[Excerpts from a dataset]
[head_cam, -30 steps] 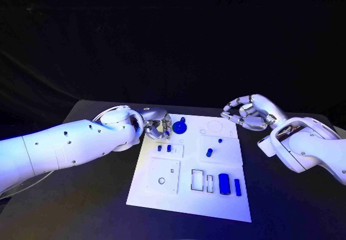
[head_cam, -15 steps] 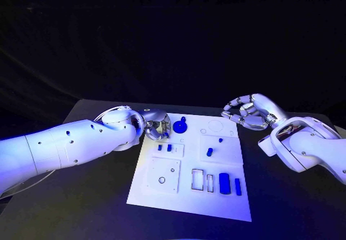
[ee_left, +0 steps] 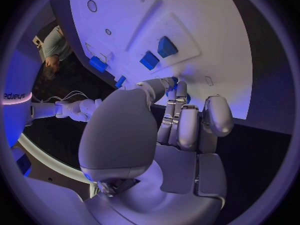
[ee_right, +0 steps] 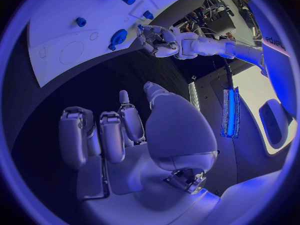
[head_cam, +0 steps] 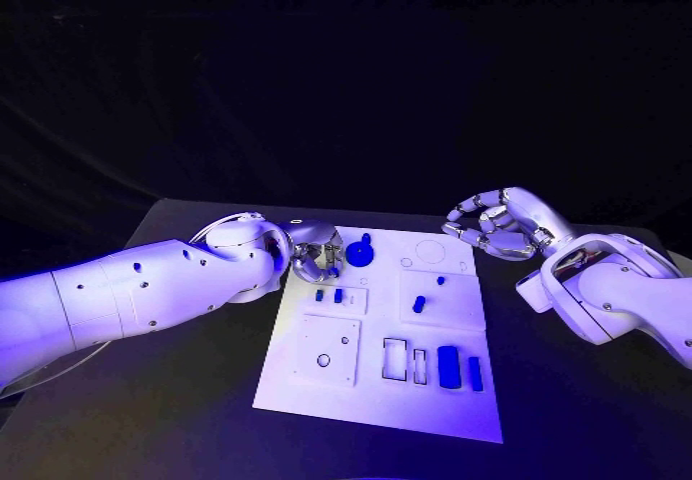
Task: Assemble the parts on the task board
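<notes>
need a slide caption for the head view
Left robot hand at the far left corner of the white task board, right robot hand raised and curled beside it.

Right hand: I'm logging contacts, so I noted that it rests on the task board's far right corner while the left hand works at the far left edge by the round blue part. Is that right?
Not quite. The head view shows the right hand raised beside the task board, off its far right corner, fingers curled and holding nothing; it does not rest on the board. The left hand is indeed at the far left edge by the round blue part.

A robotics lab is suggested: a black table is set against dark backdrop, and a white task board is laid out.
</notes>
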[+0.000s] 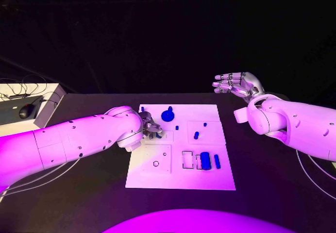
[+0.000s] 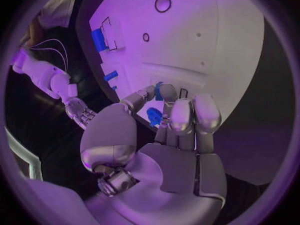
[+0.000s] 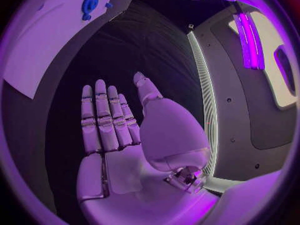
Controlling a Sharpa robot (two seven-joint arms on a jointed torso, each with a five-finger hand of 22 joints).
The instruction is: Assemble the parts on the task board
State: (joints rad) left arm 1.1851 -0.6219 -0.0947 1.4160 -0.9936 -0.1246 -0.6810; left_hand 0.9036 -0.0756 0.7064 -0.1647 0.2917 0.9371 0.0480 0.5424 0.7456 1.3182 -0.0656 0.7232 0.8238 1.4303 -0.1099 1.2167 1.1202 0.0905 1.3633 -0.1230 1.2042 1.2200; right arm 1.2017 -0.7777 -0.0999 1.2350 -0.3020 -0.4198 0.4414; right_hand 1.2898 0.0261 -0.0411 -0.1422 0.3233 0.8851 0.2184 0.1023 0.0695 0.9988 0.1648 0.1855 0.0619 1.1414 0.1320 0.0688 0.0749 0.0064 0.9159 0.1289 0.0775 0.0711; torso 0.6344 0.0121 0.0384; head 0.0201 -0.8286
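Note:
The white task board point(image 1: 180, 177) lies mid-table. On it are a round blue part point(image 1: 168, 115), two small blue parts point(image 1: 196, 135) and a blue block point(image 1: 205, 160) beside a thin blue piece point(image 1: 217, 161). My left hand point(image 1: 150, 127) hovers low over the board's far left part, fingers point(image 2: 181, 117) held together and the thumb bent toward them. A blue part point(image 2: 154, 117) shows between thumb and fingers; whether it is held is unclear. My right hand point(image 1: 237, 83) is raised beyond the board's far right corner, flat, fingers point(image 3: 106, 117) straight, holding nothing. The board point(image 3: 37, 45) and the round blue part point(image 3: 89, 5) lie off to its side.
A white stand with a dark pad and a mouse point(image 1: 26, 110) sits at the table's left edge, cables behind it. Thin cables point(image 1: 308, 170) hang beside my right arm. A round hole point(image 2: 162, 3) and a rectangular slot point(image 1: 188, 159) mark the board's near half.

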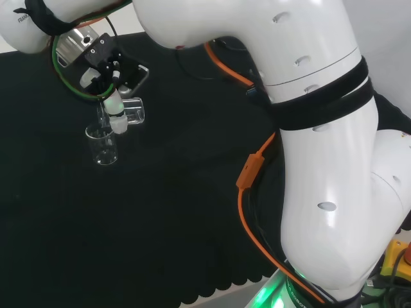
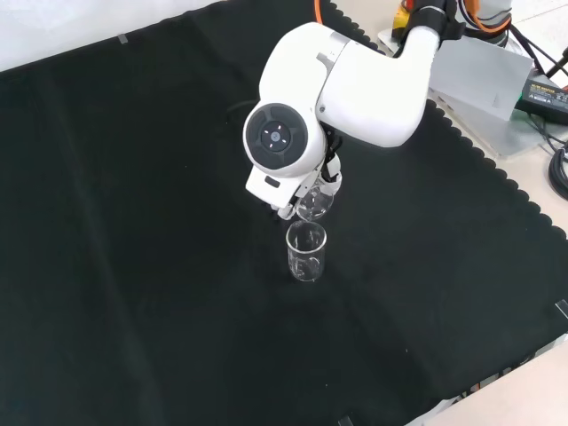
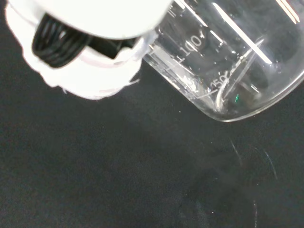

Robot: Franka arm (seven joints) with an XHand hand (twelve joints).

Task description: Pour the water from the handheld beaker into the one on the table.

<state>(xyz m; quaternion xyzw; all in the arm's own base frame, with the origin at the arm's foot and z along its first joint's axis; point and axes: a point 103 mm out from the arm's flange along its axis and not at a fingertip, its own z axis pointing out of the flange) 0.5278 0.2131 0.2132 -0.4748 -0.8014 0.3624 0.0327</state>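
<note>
Head view | two beakers | hand [image 1: 110,77] grasps tilted beaker [image 1: 131,111] | standing beaker [image 1: 103,145]

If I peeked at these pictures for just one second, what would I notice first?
Probably the big white robot arm reaching over the black cloth. Near the middle of the cloth in the front view, its hand holds a clear beaker tipped on its side. Its mouth is just above a second clear beaker standing upright on the cloth.
</note>
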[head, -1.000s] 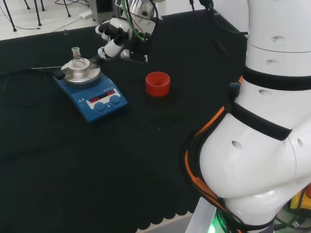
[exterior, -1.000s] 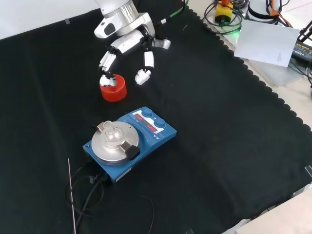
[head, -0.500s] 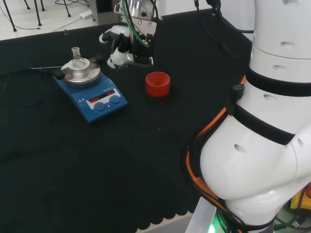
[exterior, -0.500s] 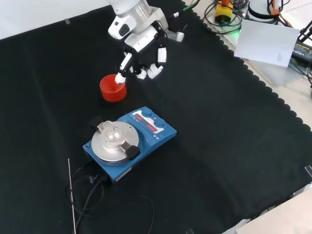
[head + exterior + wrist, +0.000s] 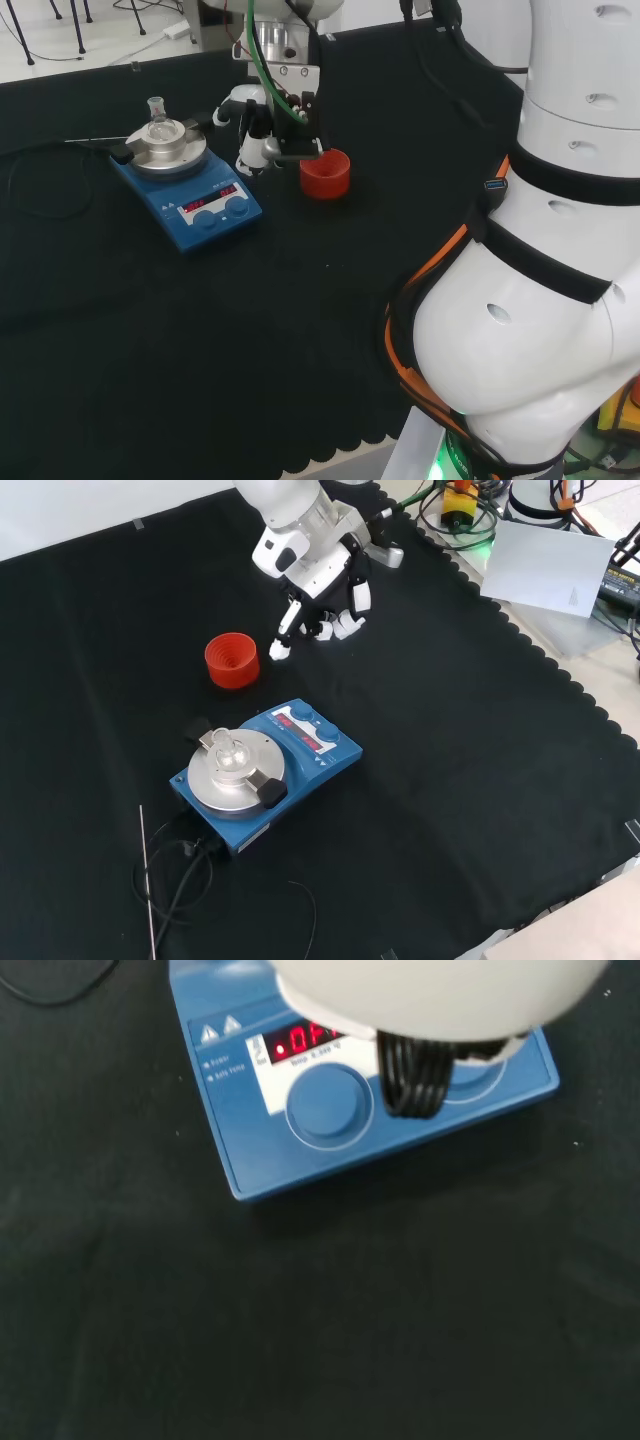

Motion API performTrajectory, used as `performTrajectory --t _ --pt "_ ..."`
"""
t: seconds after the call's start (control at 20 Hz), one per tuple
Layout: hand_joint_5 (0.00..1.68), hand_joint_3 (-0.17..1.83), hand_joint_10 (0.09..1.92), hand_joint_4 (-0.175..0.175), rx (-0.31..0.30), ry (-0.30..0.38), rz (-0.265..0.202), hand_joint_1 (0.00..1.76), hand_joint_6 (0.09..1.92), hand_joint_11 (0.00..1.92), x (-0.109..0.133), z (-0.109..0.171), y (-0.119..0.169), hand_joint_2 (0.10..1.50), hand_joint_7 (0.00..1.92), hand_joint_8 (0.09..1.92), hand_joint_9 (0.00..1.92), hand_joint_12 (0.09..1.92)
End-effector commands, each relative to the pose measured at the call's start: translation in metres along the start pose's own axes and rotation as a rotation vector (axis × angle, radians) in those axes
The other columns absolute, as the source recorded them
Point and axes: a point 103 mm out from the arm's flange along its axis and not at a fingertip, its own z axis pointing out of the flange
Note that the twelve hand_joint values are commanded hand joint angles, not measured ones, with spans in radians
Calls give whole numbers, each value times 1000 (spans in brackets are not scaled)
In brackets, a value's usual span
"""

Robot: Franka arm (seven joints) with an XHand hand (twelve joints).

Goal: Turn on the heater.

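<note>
The blue heater (image 5: pixel 268 767) sits on the black cloth (image 5: pixel 450 780), a small glass flask (image 5: pixel 229 756) standing upright on its round metal plate (image 5: pixel 232 775). Its two knobs (image 5: pixel 314 718) and lit red display (image 5: pixel 305 736) face the hand (image 5: pixel 318 585), which hangs above the cloth beyond the heater's knob end in the front view, clear of the heater. The fingers (image 5: pixel 285 632) are partly curled and point down, closed on nothing. A red ribbed ring (image 5: pixel 232 660) stands just beyond the heater in the front view, to the left of the fingers there; in the head view it lies to the heater's right (image 5: pixel 325 172). In the wrist view the heater's front panel (image 5: pixel 330 1110) shows its display glowing red above one knob. Black cables (image 5: pixel 175 875) trail from the heater's near end in the front view.
</note>
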Motion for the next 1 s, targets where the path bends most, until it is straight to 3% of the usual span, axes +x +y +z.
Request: performTrajectory --t 0.05,0.3,0.4,0.6,0.75,1.0 --pt "298 887 664 -57 23 -69 1 1250 87 1701 8 -1 -7 578 1349 1140 1631 547" --pt "344 822 713 -74 38 -110 6 1243 87 1895 10 1 -9 613 1516 1245 1832 623" --pt "368 821 799 -78 42 -121 7 1254 87 1915 10 2 -9 617 1567 1333 1888 811" --pt "465 867 1223 -78 68 -159 0 1375 87 1920 12 5 -8 653 1713 1555 1919 1235" --pt "488 1037 1411 -72 135 -164 -9 1497 87 1920 12 9 -7 615 1783 1651 1920 1381" --pt "413 1136 1470 -55 255 -209 -18 1549 87 1920 17 18 -3 581 1810 1679 1920 1428"
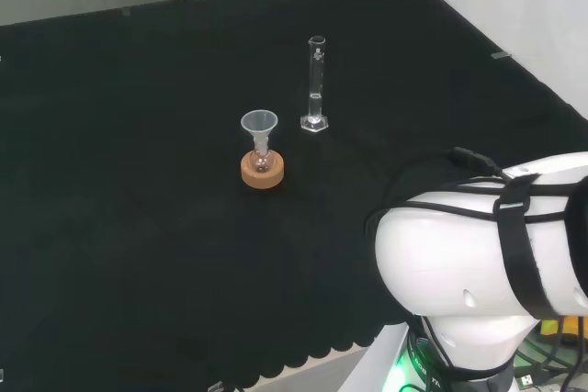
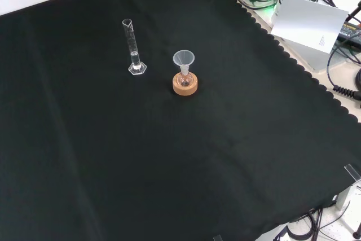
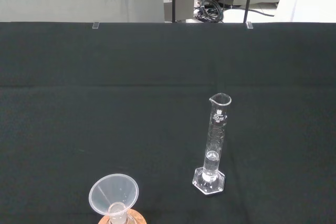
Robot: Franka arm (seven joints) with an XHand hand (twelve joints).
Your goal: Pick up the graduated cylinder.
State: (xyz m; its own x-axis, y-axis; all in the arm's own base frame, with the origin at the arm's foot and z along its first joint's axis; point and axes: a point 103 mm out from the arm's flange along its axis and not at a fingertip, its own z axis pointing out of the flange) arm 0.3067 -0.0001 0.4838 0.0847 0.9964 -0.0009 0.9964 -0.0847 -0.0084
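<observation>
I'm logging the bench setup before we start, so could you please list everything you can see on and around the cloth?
graduated cylinder: one, clear, upright on a hexagonal foot, a little liquid at the bottom; right of the funnel in the head view, apart from it.
funnel: one, clear, sitting in the flask's neck.
flask: one, small, clear, on the cork ring.
cork ring: one, tan, mid-cloth.
black cloth: one, covering the bench.
white card: one, off the cloth, top right in the front view.
arm link: white, lower right in the head view.
</observation>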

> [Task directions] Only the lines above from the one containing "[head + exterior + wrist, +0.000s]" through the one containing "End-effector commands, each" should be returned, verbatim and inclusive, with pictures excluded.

> [Answer for the task]
[head + exterior + wrist, +0.000s] 

Motion API performTrajectory, used as `performTrajectory --t _ --pt "_ ..."`
"""
t: seconds after the call's start (control at 20 Hz), one per tuple
Layout: hand_joint_5 (0.00..1.68), hand_joint_3 (-0.17..1.83), hand_joint_10 (0.09..1.92), hand_joint_4 (-0.175..0.175), rx (-0.31..0.30), ry (-0.30..0.38), rz (-0.265..0.202), hand_joint_1 (0.00..1.76), hand_joint_6 (0.09..1.92), hand_joint_11 (0.00..1.92), x (-0.109..0.133), z (-0.109..0.171), y (-0.119..0.169), hand_joint_2 (0.10..1.50), hand_joint_7 (0.00..1.92), hand_joint_8 (0.09..1.92), hand_joint_9 (0.00..1.92), hand_joint_12 (0.09..1.92)
End-effector commands, each relative to the pose measured at the call's start: translation in metres along the start pose's own axes and rotation as a rotation vector (axis × angle, radians) in those axes

This exercise has been worked through to completion.